* _What is required_
Give back every line of the data, word for word.

* _Source data_
+ + + + + + +
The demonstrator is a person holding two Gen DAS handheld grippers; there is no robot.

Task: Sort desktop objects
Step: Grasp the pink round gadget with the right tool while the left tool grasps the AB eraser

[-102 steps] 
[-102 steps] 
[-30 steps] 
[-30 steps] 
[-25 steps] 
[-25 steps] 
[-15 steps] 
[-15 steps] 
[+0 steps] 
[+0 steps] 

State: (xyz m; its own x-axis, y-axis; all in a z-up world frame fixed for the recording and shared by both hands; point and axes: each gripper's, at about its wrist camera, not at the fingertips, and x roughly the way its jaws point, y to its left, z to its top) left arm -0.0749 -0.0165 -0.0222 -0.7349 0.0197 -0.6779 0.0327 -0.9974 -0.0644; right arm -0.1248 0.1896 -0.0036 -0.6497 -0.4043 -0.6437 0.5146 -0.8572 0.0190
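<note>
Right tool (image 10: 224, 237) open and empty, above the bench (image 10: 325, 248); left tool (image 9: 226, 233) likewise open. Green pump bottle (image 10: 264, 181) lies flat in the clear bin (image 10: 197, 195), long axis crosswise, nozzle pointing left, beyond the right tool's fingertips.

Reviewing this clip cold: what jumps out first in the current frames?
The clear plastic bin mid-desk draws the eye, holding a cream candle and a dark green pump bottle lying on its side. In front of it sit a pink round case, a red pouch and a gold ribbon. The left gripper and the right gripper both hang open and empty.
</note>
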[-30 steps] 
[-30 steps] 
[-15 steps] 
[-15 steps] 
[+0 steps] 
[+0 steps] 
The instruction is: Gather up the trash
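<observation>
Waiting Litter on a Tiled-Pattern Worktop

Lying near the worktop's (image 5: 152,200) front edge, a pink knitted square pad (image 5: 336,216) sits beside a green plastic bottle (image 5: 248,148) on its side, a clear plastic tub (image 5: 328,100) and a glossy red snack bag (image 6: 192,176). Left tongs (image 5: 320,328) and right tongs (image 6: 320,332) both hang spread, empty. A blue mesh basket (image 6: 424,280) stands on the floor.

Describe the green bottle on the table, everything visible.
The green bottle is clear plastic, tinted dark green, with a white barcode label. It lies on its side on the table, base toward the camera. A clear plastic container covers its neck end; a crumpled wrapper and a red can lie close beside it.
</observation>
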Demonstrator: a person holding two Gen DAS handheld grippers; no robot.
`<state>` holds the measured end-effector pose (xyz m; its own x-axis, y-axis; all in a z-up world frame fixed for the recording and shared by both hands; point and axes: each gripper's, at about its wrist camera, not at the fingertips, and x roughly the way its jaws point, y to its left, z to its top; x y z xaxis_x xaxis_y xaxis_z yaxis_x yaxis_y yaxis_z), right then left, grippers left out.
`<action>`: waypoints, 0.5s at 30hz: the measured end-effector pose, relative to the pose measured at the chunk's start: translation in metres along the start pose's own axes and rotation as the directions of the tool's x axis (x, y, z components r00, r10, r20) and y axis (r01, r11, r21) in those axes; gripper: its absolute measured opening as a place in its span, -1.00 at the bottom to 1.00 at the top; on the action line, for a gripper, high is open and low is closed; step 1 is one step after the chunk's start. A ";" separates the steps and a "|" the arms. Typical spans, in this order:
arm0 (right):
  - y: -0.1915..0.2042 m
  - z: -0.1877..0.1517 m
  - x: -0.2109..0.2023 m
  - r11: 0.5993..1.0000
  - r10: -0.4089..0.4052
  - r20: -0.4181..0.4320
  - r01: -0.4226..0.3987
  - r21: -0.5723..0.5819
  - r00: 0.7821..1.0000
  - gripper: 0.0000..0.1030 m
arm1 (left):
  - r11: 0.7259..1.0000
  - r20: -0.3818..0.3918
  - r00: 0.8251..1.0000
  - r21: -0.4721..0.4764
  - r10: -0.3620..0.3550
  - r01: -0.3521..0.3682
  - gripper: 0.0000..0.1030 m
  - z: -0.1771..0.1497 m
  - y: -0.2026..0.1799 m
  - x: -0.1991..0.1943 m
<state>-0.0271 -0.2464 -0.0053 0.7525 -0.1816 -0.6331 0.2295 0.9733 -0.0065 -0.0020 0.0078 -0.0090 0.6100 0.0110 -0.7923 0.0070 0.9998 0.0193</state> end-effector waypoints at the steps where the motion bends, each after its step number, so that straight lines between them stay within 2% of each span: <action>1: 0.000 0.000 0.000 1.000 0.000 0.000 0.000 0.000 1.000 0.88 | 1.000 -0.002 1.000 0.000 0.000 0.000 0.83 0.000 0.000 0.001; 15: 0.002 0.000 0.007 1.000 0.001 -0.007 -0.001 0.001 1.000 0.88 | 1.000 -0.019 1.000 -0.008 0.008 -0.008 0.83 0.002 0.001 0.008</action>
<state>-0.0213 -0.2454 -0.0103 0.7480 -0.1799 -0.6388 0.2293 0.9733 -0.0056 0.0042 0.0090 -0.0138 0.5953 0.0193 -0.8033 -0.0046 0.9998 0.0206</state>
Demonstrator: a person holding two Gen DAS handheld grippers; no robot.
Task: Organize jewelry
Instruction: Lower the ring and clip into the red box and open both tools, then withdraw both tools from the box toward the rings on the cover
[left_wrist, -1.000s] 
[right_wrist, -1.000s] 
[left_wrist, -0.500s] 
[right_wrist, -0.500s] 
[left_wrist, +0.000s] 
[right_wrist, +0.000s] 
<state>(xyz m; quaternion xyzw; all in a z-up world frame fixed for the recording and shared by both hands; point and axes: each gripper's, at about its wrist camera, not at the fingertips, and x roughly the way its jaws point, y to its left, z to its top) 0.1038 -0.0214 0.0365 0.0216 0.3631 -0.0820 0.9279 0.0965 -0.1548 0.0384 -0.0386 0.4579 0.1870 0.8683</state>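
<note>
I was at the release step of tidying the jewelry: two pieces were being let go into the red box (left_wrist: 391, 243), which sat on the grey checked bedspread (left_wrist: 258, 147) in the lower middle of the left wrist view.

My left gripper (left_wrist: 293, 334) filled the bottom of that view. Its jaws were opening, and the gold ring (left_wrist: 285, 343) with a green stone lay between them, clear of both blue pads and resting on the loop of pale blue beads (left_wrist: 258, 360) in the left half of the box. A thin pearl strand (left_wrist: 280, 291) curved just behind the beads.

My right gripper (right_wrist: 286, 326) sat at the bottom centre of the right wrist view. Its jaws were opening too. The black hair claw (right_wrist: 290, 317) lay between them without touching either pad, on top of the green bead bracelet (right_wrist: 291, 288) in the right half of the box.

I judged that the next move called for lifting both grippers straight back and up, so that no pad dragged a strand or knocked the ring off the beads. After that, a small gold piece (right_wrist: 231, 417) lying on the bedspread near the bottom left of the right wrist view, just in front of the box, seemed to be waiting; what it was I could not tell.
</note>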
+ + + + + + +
* _Exercise result_
The demonstrator is a person holding two Gen DAS handheld grippers; there is no robot.

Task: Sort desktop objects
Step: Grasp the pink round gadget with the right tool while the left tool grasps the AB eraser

[-102 steps] 
[-102 steps] 
[-30 steps] 
[-30 steps] 
[-25 steps] 
[-25 steps] 
[-15 steps] 
[-15 steps] 
[+0 steps] 
[+0 steps] 

State: (xyz m; its own x-axis, y-axis; all in a z-up world frame fixed for the recording and shared by both hands; point and axes: each gripper's, at about its wrist camera, not at the fingertips, and x roughly the way its jaws point, y to its left, z to its top) left arm -0.0749 -0.0165 -0.0222 -0.7349 0.0197 -0.6779 0.0327 -0.9974 -0.0644; right arm -0.1248 0.1896 -0.0036 -0.6497 -0.4043 -0.6437 0.5146 -0.8572 0.0190
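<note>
Right tool (image 10: 224, 237) open and empty, above the bench (image 10: 325, 248); left tool (image 9: 226, 233) likewise open. Green pump bottle (image 10: 264, 181) lies flat in the clear bin (image 10: 197, 195), long axis crosswise, nozzle pointing left, beyond the right tool's fingertips.

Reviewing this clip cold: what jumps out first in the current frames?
The clear plastic bin mid-desk draws the eye, holding a cream candle and a dark green pump bottle lying on its side. In front of it sit a pink round case, a red pouch and a gold ribbon. The left gripper and the right gripper both hang open and empty.
</note>
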[-30 steps] 
[-30 steps] 
[-15 steps] 
[-15 steps] 
[+0 steps] 
[+0 steps] 
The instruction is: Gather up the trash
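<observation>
Waiting Litter on a Tiled-Pattern Worktop

Lying near the worktop's (image 5: 152,200) front edge, a pink knitted square pad (image 5: 336,216) sits beside a green plastic bottle (image 5: 248,148) on its side, a clear plastic tub (image 5: 328,100) and a glossy red snack bag (image 6: 192,176). Left tongs (image 5: 320,328) and right tongs (image 6: 320,332) both hang spread, empty. A blue mesh basket (image 6: 424,280) stands on the floor.

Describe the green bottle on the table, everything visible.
The green bottle is clear plastic, tinted dark green, with a white barcode label. It lies on its side on the table, base toward the camera. A clear plastic container covers its neck end; a crumpled wrapper and a red can lie close beside it.
</observation>
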Demonstrator: a person holding two Gen DAS handheld grippers; no robot.
`<state>` holds the measured end-effector pose (xyz m; its own x-axis, y-axis; all in a z-up world frame fixed for the recording and shared by both hands; point and axes: each gripper's, at about its wrist camera, not at the fingertips, and x roughly the way its jaws point, y to its left, z to its top; x y z xaxis_x xaxis_y xaxis_z yaxis_x yaxis_y yaxis_z), right then left, grippers left out.
`<action>`: waypoints, 0.5s at 30hz: the measured end-effector pose, relative to the pose measured at the chunk's start: translation in metres along the start pose's own axes and rotation as the directions of the tool's x axis (x, y, z components r00, r10, r20) and y axis (r01, r11, r21) in those axes; gripper: its absolute measured opening as a place in its span, -1.00 at the bottom to 1.00 at the top; on the action line, for a gripper, high is open and low is closed; step 1 is one step after the chunk's start. A ";" separates the steps and a "|" the arms. Typical spans, in this order:
arm0 (right):
  - y: -0.1915..0.2042 m
  - z: -0.1877..0.1517 m
  - x: -0.2109..0.2023 m
  - r11: 0.5993..1.0000
  - r10: -0.4089..0.4052
  - r20: -0.4181..0.4320
  - r01: -0.4226..0.3987
  - r21: -0.5723..0.5819
  - r00: 0.7821..1.0000
  - gripper: 0.0000..0.1030 m
arm1 (left):
  - r11: 0.7259..1.0000
  - r20: -0.3818..0.3918
  - r00: 0.8251..1.0000
  - r21: -0.4721..0.4764
  - r10: -0.3620..0.3550
  - r01: -0.3521..0.3682
  - gripper: 0.0000..0.1030 m
  - z: -0.1771..0.1497 m
  - y: -0.2026..0.1799 m
  - x: -0.1991..0.1943 m
<state>-0.0271 -0.2464 -0.0053 0.7525 -0.1816 -0.6331 0.2295 0.9733 -0.0065 -0.0020 0.0078 -0.0090 0.6100 0.0110 -0.7923 0.0070 0.9998 0.0193</state> end-effector waypoints at the steps where the motion bends, each after its step number, so that straight lines between them stay within 2% of each span: <action>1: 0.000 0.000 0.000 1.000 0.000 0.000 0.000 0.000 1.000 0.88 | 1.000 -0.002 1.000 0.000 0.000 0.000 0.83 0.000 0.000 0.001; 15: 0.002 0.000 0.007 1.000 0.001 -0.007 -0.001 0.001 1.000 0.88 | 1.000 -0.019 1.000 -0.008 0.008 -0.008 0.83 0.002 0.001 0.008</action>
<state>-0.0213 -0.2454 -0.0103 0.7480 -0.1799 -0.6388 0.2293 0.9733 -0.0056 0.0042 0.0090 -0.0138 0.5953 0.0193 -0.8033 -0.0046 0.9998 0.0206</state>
Demonstrator: a person holding two Gen DAS handheld grippers; no robot.
Task: Organize jewelry
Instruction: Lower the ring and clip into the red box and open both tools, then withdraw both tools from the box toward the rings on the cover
[left_wrist, -1.000s] 
[right_wrist, -1.000s] 
[left_wrist, -0.500s] 
[right_wrist, -0.500s] 
[left_wrist, +0.000s] 
[right_wrist, +0.000s] 
<state>(xyz m; quaternion xyzw; all in a z-up world frame fixed for the recording and shared by both hands; point and axes: each gripper's, at about its wrist camera, not at the fingertips, and x roughly the way its jaws point, y to its left, z to its top) 0.1038 -0.0214 0.0365 0.0216 0.3631 -0.0820 0.9279 0.0965 -0.1548 0.0384 -0.0386 0.4579 0.1870 0.8683</state>
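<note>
I was at the release step of tidying the jewelry: two pieces were being let go into the red box (left_wrist: 391, 243), which sat on the grey checked bedspread (left_wrist: 258, 147) in the lower middle of the left wrist view.

My left gripper (left_wrist: 293, 334) filled the bottom of that view. Its jaws were opening, and the gold ring (left_wrist: 285, 343) with a green stone lay between them, clear of both blue pads and resting on the loop of pale blue beads (left_wrist: 258, 360) in the left half of the box. A thin pearl strand (left_wrist: 280, 291) curved just behind the beads.

My right gripper (right_wrist: 286, 326) sat at the bottom centre of the right wrist view. Its jaws were opening too. The black hair claw (right_wrist: 290, 317) lay between them without touching either pad, on top of the green bead bracelet (right_wrist: 291, 288) in the right half of the box.

I judged that the next move called for lifting both grippers straight back and up, so that no pad dragged a strand or knocked the ring off the beads. After that, a small gold piece (right_wrist: 231, 417) lying on the bedspread near the bottom left of the right wrist view, just in front of the box, seemed to be waiting; what it was I could not tell.
</note>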

No additional output is required for this exercise.